LO fundamental, el nanohilo del que colgaba la mínima esperanza de supervivencia de Jalifa, era no perder por nada del mundo la pista de su posición en relación con la galería principal de la mina. Mientras tuviera claro aquello, sabría hacia dónde se movía, e incluso aunque solo pudiera guiarse por el tacto, conservaría una ínfima posibilidad de encontrar la salida.
A los veinte minutos de haber abandonado la tenebrosa cámara, el hilo en cuestión se rompió y se esfumaron todas sus posibilidades.
Estaba perdido. Total, absoluta e irremediablemente perdido.
Intentó volver sobre sus pasos, procuró buscar a tientas el camino de vuelta a la cámara, pero el mapa de la ruta que había guardado en la memoria estaba hecho un desbarajuste. ¿A la izquierda o a la derecha? ¿Subir o bajar? ¿El segundo o el tercer pasillo? Ya habría resultado difícil con el Laberinto iluminado… En aquella boca de lobo no había forma.

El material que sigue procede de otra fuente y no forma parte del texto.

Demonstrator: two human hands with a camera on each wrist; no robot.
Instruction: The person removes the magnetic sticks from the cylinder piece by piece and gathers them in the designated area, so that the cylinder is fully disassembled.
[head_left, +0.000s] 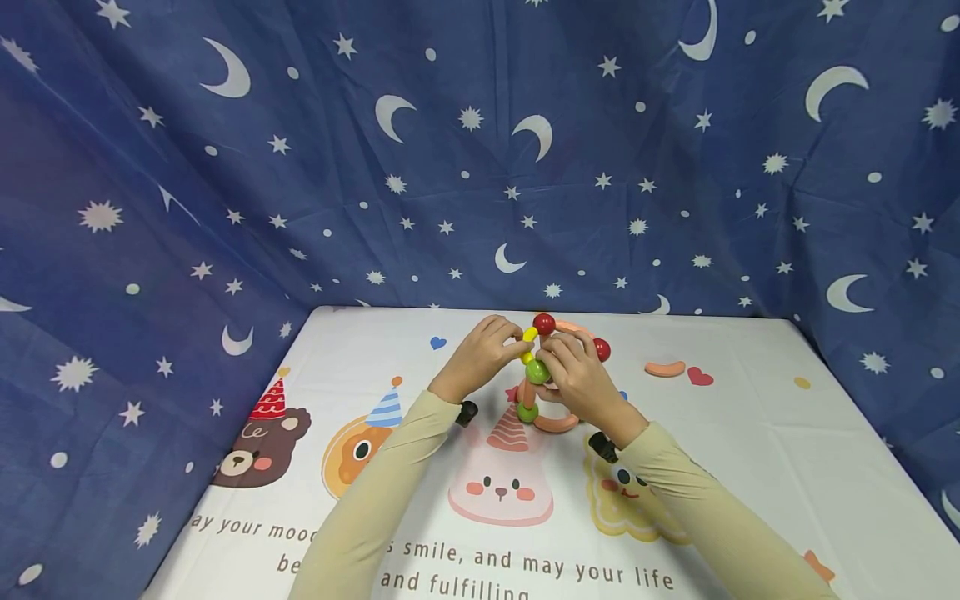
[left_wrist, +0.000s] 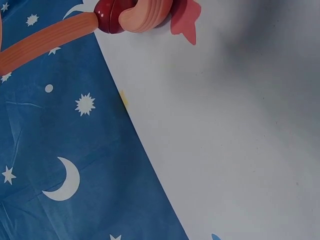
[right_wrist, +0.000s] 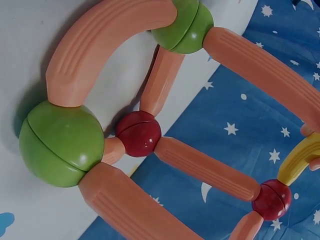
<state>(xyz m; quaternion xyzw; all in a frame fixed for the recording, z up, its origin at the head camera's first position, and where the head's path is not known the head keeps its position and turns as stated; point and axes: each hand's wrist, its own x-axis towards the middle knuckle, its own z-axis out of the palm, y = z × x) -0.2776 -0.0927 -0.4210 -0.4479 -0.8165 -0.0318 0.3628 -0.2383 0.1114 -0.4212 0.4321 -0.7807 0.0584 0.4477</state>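
Note:
A frame of orange rods and balls from a magnetic building set stands on the table, with green balls (right_wrist: 62, 145) at near corners and red balls (right_wrist: 139, 134) at others. At its upper left a curved yellow rod (head_left: 530, 334) spans between a red ball (head_left: 544, 323) and a green ball (head_left: 537, 372). My left hand (head_left: 480, 357) pinches the yellow rod between fingertips and thumb. My right hand (head_left: 588, 382) holds the upper green ball, fingers over it and thumb below. In the left wrist view only a straight orange rod (left_wrist: 50, 42), a red ball and a curved rod show.
A loose curved orange rod (head_left: 665, 368) lies right of the frame. The white tablecloth (head_left: 750, 467) has printed animals and lettering. A blue curtain (head_left: 480, 150) with moons and stars hangs behind the table and along its sides.

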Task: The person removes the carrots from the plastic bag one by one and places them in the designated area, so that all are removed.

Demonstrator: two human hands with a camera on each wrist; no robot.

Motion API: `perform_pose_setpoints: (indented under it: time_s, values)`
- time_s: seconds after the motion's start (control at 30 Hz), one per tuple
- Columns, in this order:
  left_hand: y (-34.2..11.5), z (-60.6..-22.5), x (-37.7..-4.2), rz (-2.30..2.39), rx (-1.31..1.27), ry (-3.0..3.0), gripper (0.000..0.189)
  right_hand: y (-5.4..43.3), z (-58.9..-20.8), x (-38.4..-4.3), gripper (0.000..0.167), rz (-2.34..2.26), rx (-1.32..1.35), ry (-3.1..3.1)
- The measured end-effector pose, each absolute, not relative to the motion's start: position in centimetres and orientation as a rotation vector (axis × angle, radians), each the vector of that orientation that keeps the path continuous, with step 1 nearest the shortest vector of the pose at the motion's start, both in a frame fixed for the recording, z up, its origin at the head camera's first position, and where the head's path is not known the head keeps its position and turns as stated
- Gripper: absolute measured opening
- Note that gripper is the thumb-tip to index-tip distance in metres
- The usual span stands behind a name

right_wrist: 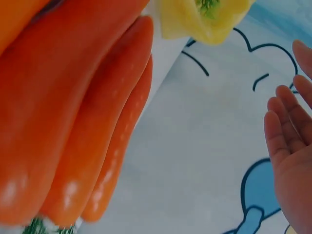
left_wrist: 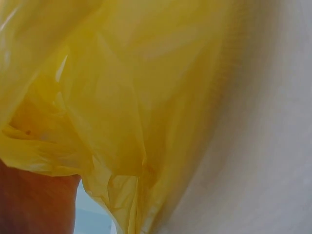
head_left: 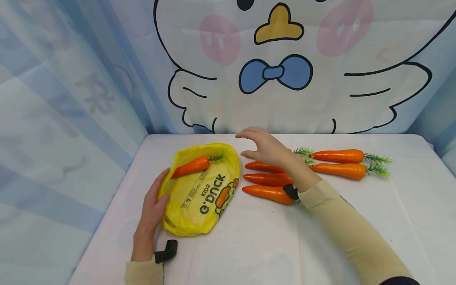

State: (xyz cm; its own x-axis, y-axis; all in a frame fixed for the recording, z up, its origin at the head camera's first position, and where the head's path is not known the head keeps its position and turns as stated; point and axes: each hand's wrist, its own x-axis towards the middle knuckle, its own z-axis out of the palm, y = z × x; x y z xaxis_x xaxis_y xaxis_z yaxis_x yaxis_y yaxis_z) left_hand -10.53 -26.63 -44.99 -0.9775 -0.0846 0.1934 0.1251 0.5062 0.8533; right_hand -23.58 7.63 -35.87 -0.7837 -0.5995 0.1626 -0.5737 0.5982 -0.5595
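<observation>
My left hand (head_left: 154, 208) grips the near-left rim of a yellow plastic bag (head_left: 174, 221), thumb on the inner side and fingers outside. The bag lies with its mouth spread and shows "G.DUCK KIDS" print. One toy carrot (head_left: 191, 166) with a green top rests in it, its tip toward the left rim. Yellow film (left_wrist: 122, 97) fills most of the left wrist view. To the right of the bag my right hand (head_left: 263, 146) hovers with fingers extended and holds nothing. Below it lie several orange carrots (head_left: 265, 192), partly hidden by the forearm.
Two more carrots (head_left: 338, 156) lie farther right on the white table (head_left: 249, 253), green tops pointing right. Behind the table hangs a cloth (head_left: 278, 107) with a cartoon figure, and a blue curtain (head_left: 71, 138) hangs along the left side.
</observation>
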Motion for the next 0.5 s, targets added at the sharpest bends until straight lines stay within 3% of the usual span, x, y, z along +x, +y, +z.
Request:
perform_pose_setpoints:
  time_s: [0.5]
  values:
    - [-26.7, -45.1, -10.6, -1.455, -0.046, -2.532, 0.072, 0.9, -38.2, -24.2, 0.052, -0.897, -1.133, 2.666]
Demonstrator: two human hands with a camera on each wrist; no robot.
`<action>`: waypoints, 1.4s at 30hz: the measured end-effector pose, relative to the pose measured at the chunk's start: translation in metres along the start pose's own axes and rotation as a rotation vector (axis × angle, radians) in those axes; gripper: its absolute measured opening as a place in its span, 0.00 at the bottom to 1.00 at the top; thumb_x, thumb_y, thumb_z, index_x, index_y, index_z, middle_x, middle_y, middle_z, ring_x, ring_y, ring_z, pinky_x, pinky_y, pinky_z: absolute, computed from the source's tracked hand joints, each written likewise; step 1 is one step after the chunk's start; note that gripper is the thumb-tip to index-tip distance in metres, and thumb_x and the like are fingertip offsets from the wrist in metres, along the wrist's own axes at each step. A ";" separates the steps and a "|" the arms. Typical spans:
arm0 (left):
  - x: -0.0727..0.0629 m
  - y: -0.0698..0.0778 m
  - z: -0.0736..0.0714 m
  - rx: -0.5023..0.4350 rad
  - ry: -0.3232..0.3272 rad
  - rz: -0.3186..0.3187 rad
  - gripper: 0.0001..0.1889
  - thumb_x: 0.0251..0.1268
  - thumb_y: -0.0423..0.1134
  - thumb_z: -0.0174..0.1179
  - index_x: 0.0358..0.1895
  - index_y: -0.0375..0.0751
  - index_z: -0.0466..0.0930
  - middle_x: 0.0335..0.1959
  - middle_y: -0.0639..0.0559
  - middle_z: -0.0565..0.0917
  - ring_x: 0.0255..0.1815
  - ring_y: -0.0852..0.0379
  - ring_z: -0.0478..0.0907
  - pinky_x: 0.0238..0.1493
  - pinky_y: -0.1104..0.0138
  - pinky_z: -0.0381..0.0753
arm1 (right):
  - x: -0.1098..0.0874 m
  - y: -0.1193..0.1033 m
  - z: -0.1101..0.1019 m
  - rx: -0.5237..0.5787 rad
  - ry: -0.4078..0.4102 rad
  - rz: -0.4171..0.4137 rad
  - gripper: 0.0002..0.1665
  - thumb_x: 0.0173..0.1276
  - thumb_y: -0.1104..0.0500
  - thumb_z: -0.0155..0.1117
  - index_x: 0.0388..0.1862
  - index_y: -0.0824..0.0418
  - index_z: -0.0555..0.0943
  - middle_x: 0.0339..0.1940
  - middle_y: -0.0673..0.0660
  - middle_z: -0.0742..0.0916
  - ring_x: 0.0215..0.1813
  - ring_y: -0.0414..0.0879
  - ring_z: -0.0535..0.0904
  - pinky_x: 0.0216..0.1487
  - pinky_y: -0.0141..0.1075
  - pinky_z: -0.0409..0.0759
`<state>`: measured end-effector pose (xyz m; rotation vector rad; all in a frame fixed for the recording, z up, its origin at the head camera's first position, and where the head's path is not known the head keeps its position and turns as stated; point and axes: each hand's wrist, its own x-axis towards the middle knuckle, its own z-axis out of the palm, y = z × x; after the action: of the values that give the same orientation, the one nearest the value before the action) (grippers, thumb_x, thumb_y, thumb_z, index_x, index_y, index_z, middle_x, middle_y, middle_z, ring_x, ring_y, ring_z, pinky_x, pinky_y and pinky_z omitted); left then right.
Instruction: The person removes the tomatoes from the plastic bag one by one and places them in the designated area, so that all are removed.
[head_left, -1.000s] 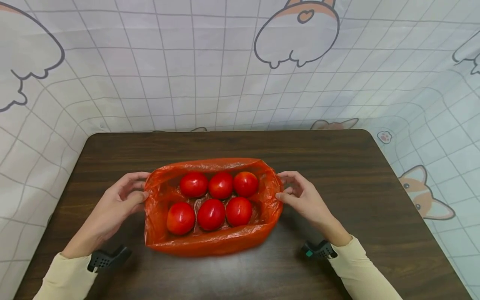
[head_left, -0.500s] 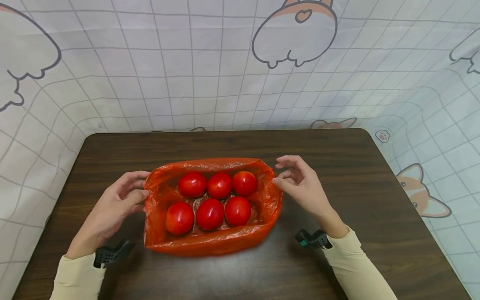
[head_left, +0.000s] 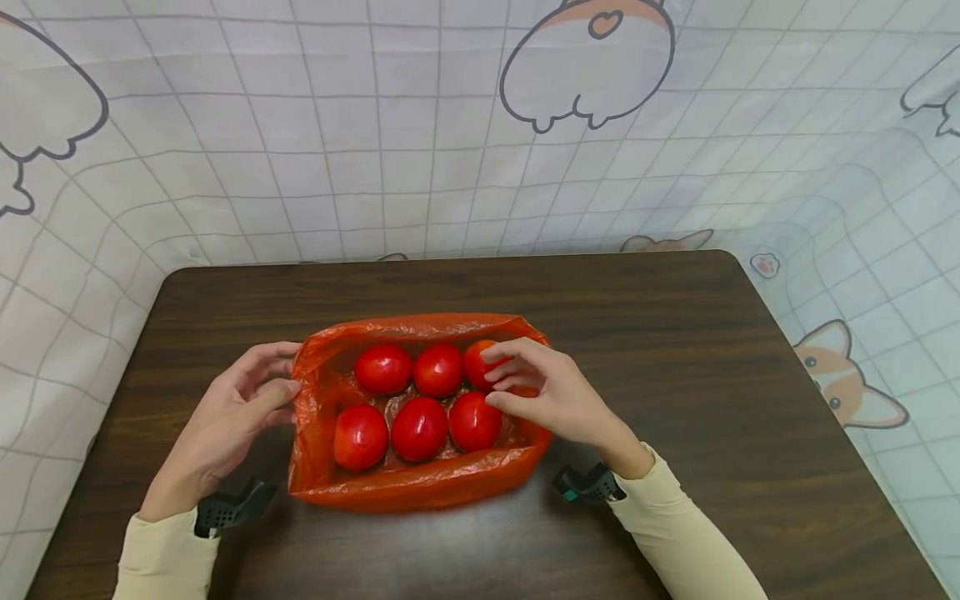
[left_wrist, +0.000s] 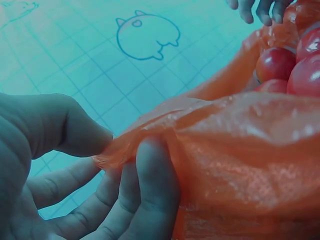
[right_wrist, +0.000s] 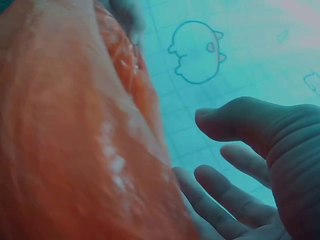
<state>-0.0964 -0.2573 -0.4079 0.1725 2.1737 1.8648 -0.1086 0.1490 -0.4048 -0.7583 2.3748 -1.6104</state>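
Observation:
An orange plastic bag lies wide-mouthed on the table, its rim spread into a long oval. Inside it sit glossy red tomatoes in two rows of three. My left hand pinches the bag's left rim between thumb and fingers; the left wrist view shows the gathered plastic there. My right hand reaches in over the right rim with bent, parted fingers and holds nothing. Its fingertips overlap the back right tomato, and its thumb tip is right at the front right tomato.
The dark wood-grain table extends around the bag on all sides. Behind it hangs a white gridded cloth with cartoon dog prints. Dark wrist cameras are strapped at both cuffs.
My right hand has let go of the bag's right rim, lifted off, and moved left over the tomatoes. The left hand keeps its pinch on the left rim.

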 end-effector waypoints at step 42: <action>0.000 -0.002 0.005 0.103 0.007 -0.013 0.25 0.79 0.42 0.56 0.74 0.48 0.64 0.56 0.53 0.78 0.49 0.61 0.86 0.49 0.66 0.90 | 0.003 0.020 0.014 -0.270 -0.172 0.022 0.32 0.60 0.60 0.80 0.63 0.57 0.80 0.61 0.54 0.87 0.58 0.47 0.86 0.61 0.44 0.87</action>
<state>-0.0950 -0.2524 -0.4104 0.1725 2.2715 1.7496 -0.1115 0.1416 -0.4280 -0.8753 2.4904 -1.1753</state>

Dio un traspié, ciego, indefenso, desesperado. Fue llegando a sitios que creía recordar: unos empinados escalones, un pasillo especialmente estrecho, un suelo sembrado de pedazos de cerámica, una serie de cestas llenas de porquería. Había perdido el contexto de lo conocido: cuándo se había encontrado con tal cosa, con qué había tropezado antes, dónde había ido después. Por no hablar de si era cierto que había estado allí y que podía confundir el sitio con otro similar en su recorrido por la mina. Cada detalle parecía mezclarse con el resto, cada punto de referencia se disolvía en la oscuridad como el papel sumergido en ácido, y no dejaba más que una especie de lodo negro e informe.
Cruzó lo que parecía ser un puente de madera por encima de algo que podía ser un pozo profundo, desde cuyo fondo oyó un sonido sibilante, el topar y el girar de unos cuerpos deslizantes. Un poco más tarde —o quizá mucho más tarde, o posiblemente antes; hacía mucho que allí abajo el tiempo había perdido todo su significado— se encontró frente a lo que en su confusión le pareció una pesada cortina de cuentas. Cuando la examinó a conciencia se dio cuenta de que se trataba de unos esqueletos colgados de una viga del techo.
Antes o después de esto oyó ruido de agua corriente. Intentó situar su procedencia pero se perdió en el vacío.
Tal vez todo aquello solo estaba en su cabeza. No era capaz de establecer la diferencia entre lo real y lo que imaginaba. Como en las peores pesadillas de su vida, los escenarios más extraños parecían verosímiles. La diferencia estribaba en que después de las pesadillas uno se despierta.
Pensó en su familia: Zenab, Batah, Yusuf. ¿Cómo iban a superar su pérdida? Sin saber cómo ni por qué lo habían perdido. («¡Por favor, Dios mío, que no piensen que he huido y les he abandonado!»). Y Samuel Pinsker, Ben Roi, Imán el-Badri, Dig-by Girling, los Attia y el resto de personajes del relato que iba a culminar con su muerte ahí abajo.
Sobre todo pensaba en su hijo Ali. Su querido hijo. Solo y desamparado, agitándose en las negras profundidades del Nilo.
Tal como se agitaba él en aquellos momentos. Era curioso cómo se repetían las cosas.
Avanzaba pesadamente, exhausto, sediento, pidiendo a gritos ayuda, suplicando a Dios, a alguien, a quien fuera, que acudiera a salvarlo. Hasta que por fin le falló la voz y el silencio lo invadió todo.